Unearned income is estimated to be 40+% of GNP and is the root cause of the disparity of wealth. This is so because over the centuries in previous culturally driven economies the ownership of assets mainly land and natural resources that give rise to unearned income has been concentrated in the hands of the elites. Slavery was a form of economic organization which was only, always and completely about the private pocketing of unearned income. Humanity rejected slavery as the first step in the direction of preparation for a real economy of distributed prosperity. Unearned income is defined as the pocketing of a value one does not produce. This is obvious in the case of slavery but not so obvious for most people without it being pointed out. The bulk of unearned income comes from economic values created by the society/community of all people as is clearly the case with the value of land and natural resources but applicable to many other things (monopoly of capital, patents, copyrights, interest charged by banks on money created out of thin air, most of the illusory wealth created by the current financial sector, under charge by governments for access to publicly owned land and resources including the electro-magnetic spectrum and more).

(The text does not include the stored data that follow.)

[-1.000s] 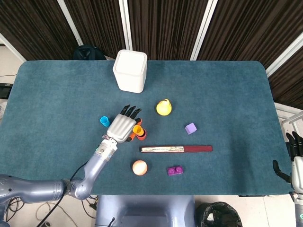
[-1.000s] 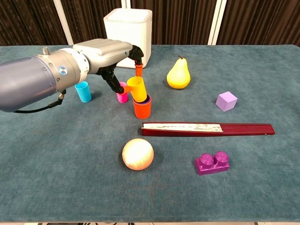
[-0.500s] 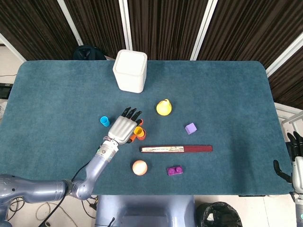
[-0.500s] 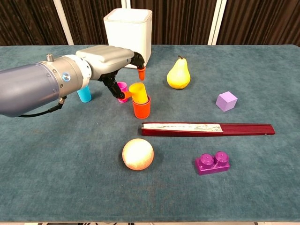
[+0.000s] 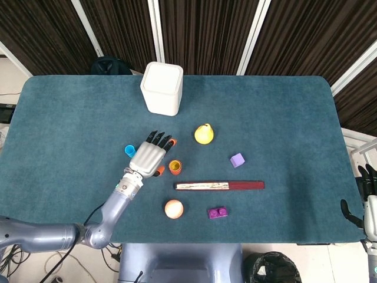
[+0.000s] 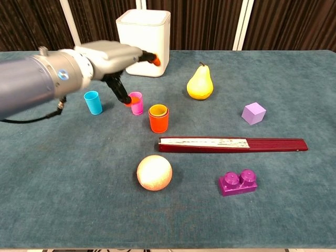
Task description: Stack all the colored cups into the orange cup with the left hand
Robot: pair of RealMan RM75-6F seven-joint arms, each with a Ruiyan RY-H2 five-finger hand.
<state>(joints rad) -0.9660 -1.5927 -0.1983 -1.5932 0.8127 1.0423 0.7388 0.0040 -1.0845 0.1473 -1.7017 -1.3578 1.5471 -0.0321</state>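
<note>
Released since the earlier frame, the yellow cup (image 6: 158,111) now sits nested in the orange cup (image 6: 158,122). My left hand (image 6: 107,56) hovers at their 10 o'clock, fingers spread and empty, above the pink cup (image 6: 136,103); the blue cup (image 6: 93,102) stands at 9 o'clock.

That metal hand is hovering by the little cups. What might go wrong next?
The left hand holds nothing, with a fingertip right beside the pink cup, so a careless reach might tip it. The orange cup, with the yellow one nested inside, stands close by and could get bumped too.
</note>
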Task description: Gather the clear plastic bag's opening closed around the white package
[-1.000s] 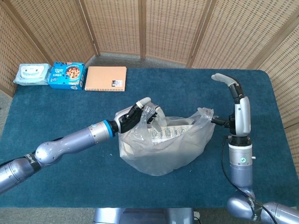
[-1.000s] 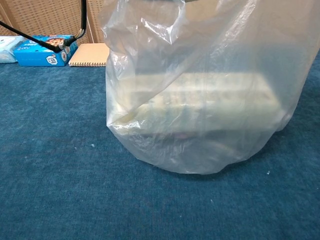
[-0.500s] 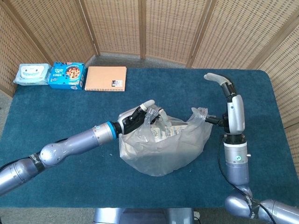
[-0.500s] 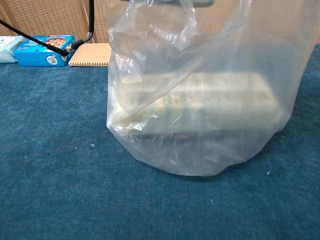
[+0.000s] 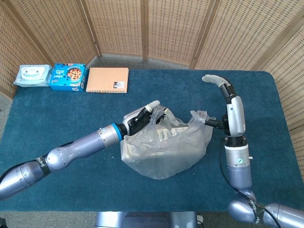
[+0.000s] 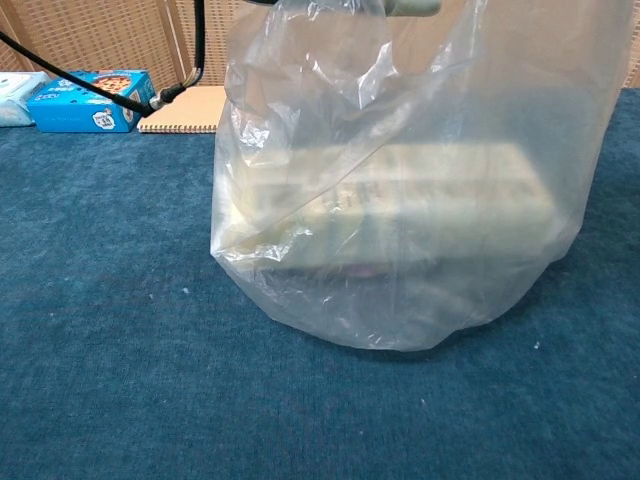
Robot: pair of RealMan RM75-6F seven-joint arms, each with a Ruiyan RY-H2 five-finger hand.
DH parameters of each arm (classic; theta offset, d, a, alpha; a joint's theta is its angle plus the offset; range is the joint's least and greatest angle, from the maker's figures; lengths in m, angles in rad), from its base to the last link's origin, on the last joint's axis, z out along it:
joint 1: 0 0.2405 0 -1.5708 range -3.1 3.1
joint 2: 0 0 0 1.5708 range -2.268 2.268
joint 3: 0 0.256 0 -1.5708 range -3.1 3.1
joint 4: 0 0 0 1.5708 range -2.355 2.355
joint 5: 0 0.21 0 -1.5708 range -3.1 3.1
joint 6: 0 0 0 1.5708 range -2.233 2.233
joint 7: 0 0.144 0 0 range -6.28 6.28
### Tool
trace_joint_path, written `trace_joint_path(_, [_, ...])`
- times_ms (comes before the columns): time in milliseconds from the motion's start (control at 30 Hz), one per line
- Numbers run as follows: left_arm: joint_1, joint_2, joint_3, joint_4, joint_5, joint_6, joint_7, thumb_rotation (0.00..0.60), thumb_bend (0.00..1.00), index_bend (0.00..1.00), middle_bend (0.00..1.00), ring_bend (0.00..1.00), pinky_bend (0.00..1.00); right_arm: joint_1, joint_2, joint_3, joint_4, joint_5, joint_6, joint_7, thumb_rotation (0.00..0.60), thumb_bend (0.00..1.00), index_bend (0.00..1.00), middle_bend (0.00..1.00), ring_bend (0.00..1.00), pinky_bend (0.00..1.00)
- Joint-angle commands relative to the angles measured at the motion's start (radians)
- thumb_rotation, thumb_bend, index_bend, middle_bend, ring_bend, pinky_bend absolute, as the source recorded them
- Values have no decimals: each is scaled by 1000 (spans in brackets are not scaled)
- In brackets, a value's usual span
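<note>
The clear plastic bag [image 5: 164, 151] stands mid-table with the white package [image 5: 167, 135] lying inside it. My left hand [image 5: 142, 117] grips the bag's left rim, fingers curled into the plastic. My right hand [image 5: 232, 111] stands edge-on at the bag's right side. It pinches the raised right corner of the rim [image 5: 199, 117], while one pale finger arches up and left above it. In the chest view the bag [image 6: 420, 90] fills the frame, the package [image 6: 400, 205] shows blurred through it, and a pale fingertip [image 6: 412, 7] peeks in at the top edge.
At the back left of the blue table [image 5: 57, 142] lie a wipes pack [image 5: 32, 75], a blue snack box [image 5: 68, 76] and a tan notebook [image 5: 108, 80]. A wicker screen stands behind the table. A black cable [image 6: 198, 40] hangs in the chest view.
My right hand has moved left, carrying the bag's right rim with it. My left hand has edged right and forward. The opening between them is narrower.
</note>
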Motion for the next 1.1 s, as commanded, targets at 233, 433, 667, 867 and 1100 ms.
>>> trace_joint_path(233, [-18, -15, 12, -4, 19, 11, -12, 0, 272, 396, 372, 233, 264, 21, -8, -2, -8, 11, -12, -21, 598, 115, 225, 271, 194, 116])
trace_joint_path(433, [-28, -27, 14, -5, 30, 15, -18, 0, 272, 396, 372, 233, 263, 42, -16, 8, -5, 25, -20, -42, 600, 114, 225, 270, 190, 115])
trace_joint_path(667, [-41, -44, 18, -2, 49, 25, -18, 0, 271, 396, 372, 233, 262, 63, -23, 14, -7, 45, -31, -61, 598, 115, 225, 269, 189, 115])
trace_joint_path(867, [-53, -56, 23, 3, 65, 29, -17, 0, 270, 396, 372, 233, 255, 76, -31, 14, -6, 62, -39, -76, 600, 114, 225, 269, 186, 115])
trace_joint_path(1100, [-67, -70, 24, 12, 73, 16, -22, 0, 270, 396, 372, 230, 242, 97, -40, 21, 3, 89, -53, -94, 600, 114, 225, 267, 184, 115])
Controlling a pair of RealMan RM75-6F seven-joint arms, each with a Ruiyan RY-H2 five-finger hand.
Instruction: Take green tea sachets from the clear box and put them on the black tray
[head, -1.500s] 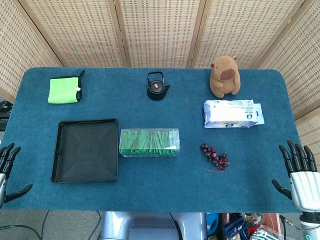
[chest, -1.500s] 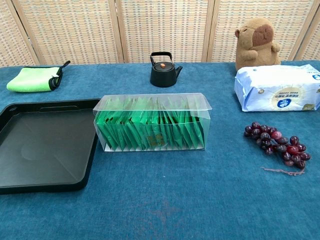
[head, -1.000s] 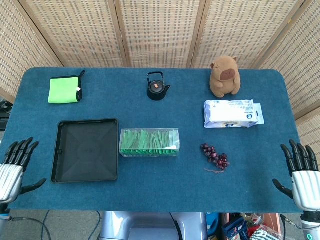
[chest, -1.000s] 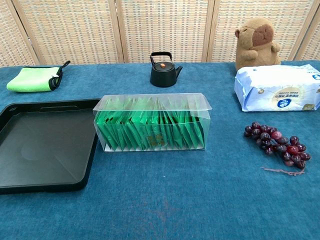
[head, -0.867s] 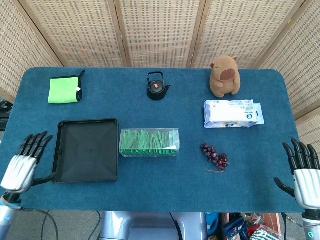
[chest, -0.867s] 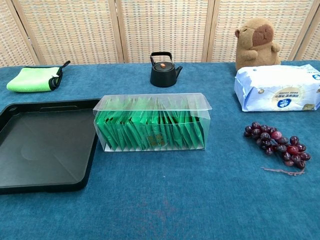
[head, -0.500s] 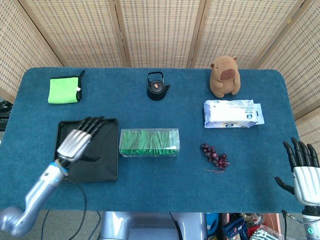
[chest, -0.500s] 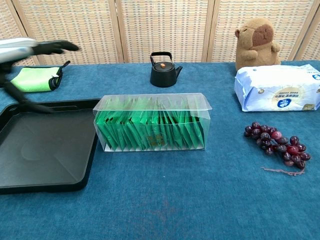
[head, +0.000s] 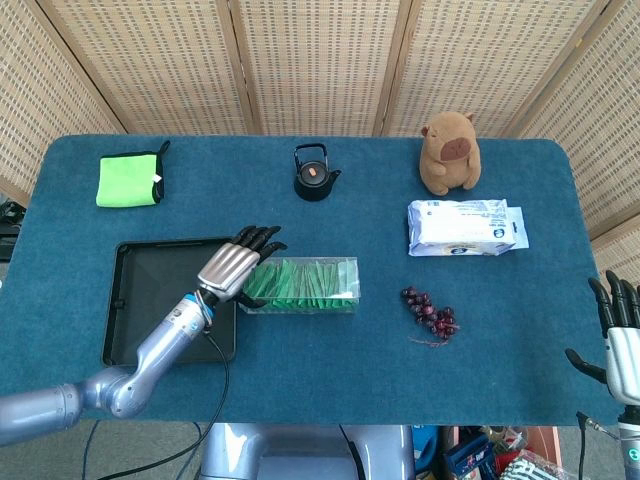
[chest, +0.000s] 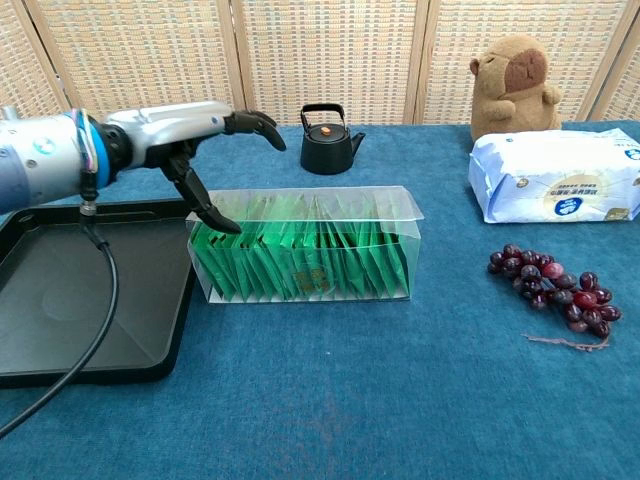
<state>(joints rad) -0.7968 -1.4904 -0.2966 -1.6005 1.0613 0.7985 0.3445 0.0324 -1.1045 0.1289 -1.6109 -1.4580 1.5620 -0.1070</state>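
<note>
A clear box (head: 300, 286) (chest: 305, 245) packed with several green tea sachets (head: 310, 279) (chest: 300, 262) lies mid-table. Left of it sits the empty black tray (head: 125, 330) (chest: 60, 300). My left hand (head: 232, 264) (chest: 190, 135) hovers over the box's left end, fingers spread, thumb pointing down toward the sachets, holding nothing. My right hand (head: 620, 345) stays at the table's right edge in the head view, fingers apart and empty.
A black teapot (head: 315, 174) (chest: 326, 140) stands behind the box. A green cloth (head: 130, 180) lies far left, a capybara plush (head: 448, 152) and a wipes pack (head: 462, 227) far right, and a grape bunch (head: 430, 312) (chest: 555, 285) right of the box.
My left hand rose from the table's left edge, crossed above the tray and now hangs over the box's left end. The right hand slid slightly down and outward.
</note>
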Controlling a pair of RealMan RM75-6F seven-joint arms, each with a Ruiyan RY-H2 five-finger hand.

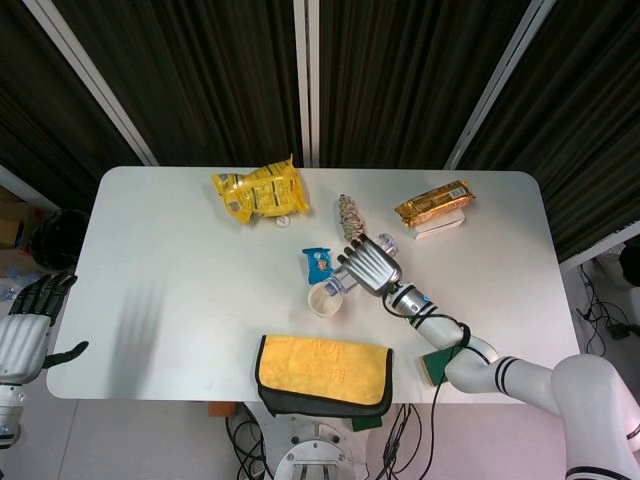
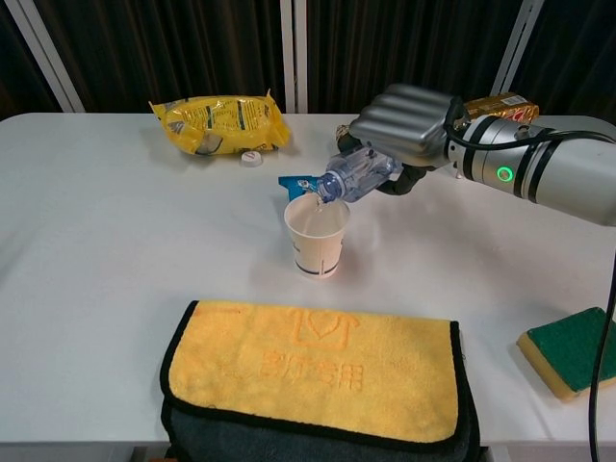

The idea expressed over a century ago by Henry George, an American political economist and social philosopher, was to shift taxation off of earned income from labor and real capital investment in the real economy onto unearned incomes for the purpose of creating the ‘distributed prosperity’ now envisioned as a main characteristic for what you are calling here the systemic yellow economy.
Unearned income is so huge that taxing it could allow all taxation of earned incomes to be eliminated along with the unintended negative economic results that stymie public policy and general prosperity. I predict that this idea will become part of the discussion about moving into the yellow system economy.
This book has been a bit of a conundrum for me. On the one hand I loved it, simply because I love the integral view and Spiral Dynamics in particular, being applied to history, economics, or pretty much anything. On the other hand, I read it right after another great integral book on economics, or at least business leadership: Fredric Laloux’s “Reinventing Organizations”
http://www.amazon.com/Reinventing-Organizations-Creating-Inspired-Consciousness-ebook/dp/B00ICS9VI4/ref=sr_sp-atf_title_1_1?s=digital-text&ie=UTF8&qid=1404712593&sr=1-1&keywords=frederic+laloux
Laloux’s book left me inspired and hopeful, while Dawlabani’s left me feeling a bit heavier and less inspired. I think partially it was the tone of the book. It seemed that Dawlabani’s had a somewhat academic tone, which to me resonates more with an orange altitude, while Laloux’s embodied the Teal or at least Green altitude by being written from a much more refreshing perspective (to my ears.) Am I the only one who felt this way?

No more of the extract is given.